Comment pérenniser ces projets pilotes ?

Lorsqu’on parle de durabilité, il faut l’entériner. A titre d’exemple, l’axe de durabilité figure parmi les nouvelles normes de classification des établissements touristiques. On ne peut pas attribuer des étoiles à un hôtel qui ne se conforme pas aux exigences environnementales. Aussi, au niveau de la communication, on priorise les actions qui mettent en valeur notre richesse, notre patrimoine écologique et environnemental. On peut également citer, dans ce cadre, la décision d’interdiction des plastiques à usage unique qui a été décidée par le ministère du Tourisme. On a travaillé avec les municipalités touristiques pour veiller à l’application stricte de cette décision. L’expérience pilote a démarré à Djerba, à partir du mois de mai, et on veut la généraliser à toutes les municipalités touristiques parce qu’on a constaté que le premier pas à faire en matière de durabilité est de faire face aux problèmes environnementaux. Aussi nous rappelons que le Fonds de protection des zones touristiques n’octroie des primes et des incitations financières en faveur des municipalités touristiques que si celles-ci répondent aux critères de durabilité. Donc, nos actions s’orientent vers les volets environnemental, social et écologique.

Où en est la stratégie de développement du secteur touristique à l’horizon 2035 ?

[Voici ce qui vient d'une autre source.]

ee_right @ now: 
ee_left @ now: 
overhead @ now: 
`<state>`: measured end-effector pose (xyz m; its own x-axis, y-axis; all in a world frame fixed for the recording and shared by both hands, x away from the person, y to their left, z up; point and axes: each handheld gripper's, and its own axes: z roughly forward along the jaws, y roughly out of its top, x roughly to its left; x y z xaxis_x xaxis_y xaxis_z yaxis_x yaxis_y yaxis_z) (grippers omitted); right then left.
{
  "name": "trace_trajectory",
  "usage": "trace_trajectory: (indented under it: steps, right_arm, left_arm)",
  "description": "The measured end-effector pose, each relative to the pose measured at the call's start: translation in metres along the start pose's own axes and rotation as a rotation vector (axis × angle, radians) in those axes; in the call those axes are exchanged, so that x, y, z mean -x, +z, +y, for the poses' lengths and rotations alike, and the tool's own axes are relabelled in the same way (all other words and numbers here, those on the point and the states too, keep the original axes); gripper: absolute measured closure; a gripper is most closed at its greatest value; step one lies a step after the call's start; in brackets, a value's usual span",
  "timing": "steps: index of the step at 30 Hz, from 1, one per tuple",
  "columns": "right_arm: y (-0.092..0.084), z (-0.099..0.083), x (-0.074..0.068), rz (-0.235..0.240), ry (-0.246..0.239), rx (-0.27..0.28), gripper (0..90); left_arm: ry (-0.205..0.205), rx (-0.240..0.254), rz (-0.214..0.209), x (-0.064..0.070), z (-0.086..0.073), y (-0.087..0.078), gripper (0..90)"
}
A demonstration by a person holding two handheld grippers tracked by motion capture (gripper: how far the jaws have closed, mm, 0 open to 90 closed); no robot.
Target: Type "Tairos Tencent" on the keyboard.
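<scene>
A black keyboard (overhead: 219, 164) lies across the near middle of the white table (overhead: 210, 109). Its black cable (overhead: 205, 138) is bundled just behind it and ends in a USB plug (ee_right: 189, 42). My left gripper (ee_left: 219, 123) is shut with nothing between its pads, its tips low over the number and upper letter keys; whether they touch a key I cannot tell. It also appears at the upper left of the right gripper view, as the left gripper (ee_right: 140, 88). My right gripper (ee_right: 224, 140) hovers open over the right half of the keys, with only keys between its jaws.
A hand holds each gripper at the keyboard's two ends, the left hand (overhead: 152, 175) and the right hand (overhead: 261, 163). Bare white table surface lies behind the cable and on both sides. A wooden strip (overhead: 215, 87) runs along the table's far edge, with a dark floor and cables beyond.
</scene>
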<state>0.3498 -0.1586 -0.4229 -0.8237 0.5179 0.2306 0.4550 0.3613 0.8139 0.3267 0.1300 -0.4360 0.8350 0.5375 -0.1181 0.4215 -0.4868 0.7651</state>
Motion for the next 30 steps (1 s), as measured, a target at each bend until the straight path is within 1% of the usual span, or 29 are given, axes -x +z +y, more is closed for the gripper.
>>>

La stratégie a été annoncée lors de ma rencontre avec la cheffe du gouvernement où je lui ai transmis le rapport de ladite stratégie. Il y aura prochainement un conseil ministériel pour la valider. Une fois qu’elle est validée par le gouvernement, on va passer directement à l’exécution. Bien évidemment, l’exécution de cette stratégie nécessite l’implication de tous les départements et structures publiques et privées parce que, comme je l’ai expliqué, le tourisme est un secteur transversal. C’est un secteur pourvoyeur d’emplois et d’opportunités économiques, d’où son importance pour l’ensemble de l’économie. Nous devons adopter une approche tout en admettant que tous les départements du gouvernement ont un rôle à jouer pour contribuer aux efforts de développement du secteur à l’horizon 2035. Cette stratégie a été élaborée pour partager à la fois notre vision à long terme et les objectifs à moyen terme qui aideront le secteur à se rétablir et à prospérer tout en conservant les ressources culturelles de notre patrimoine. Notre vision serait de développer une industrie touristique plus durable, inclusive et humaine, et ce, en concertation avec les professionnels du secteur et avec le soutien de nos partenaires. Cet esprit d’inclusion et de soutien est essentiel pour nous permettre d’atteindre nos objectifs et de tirer parti des opportunités futures.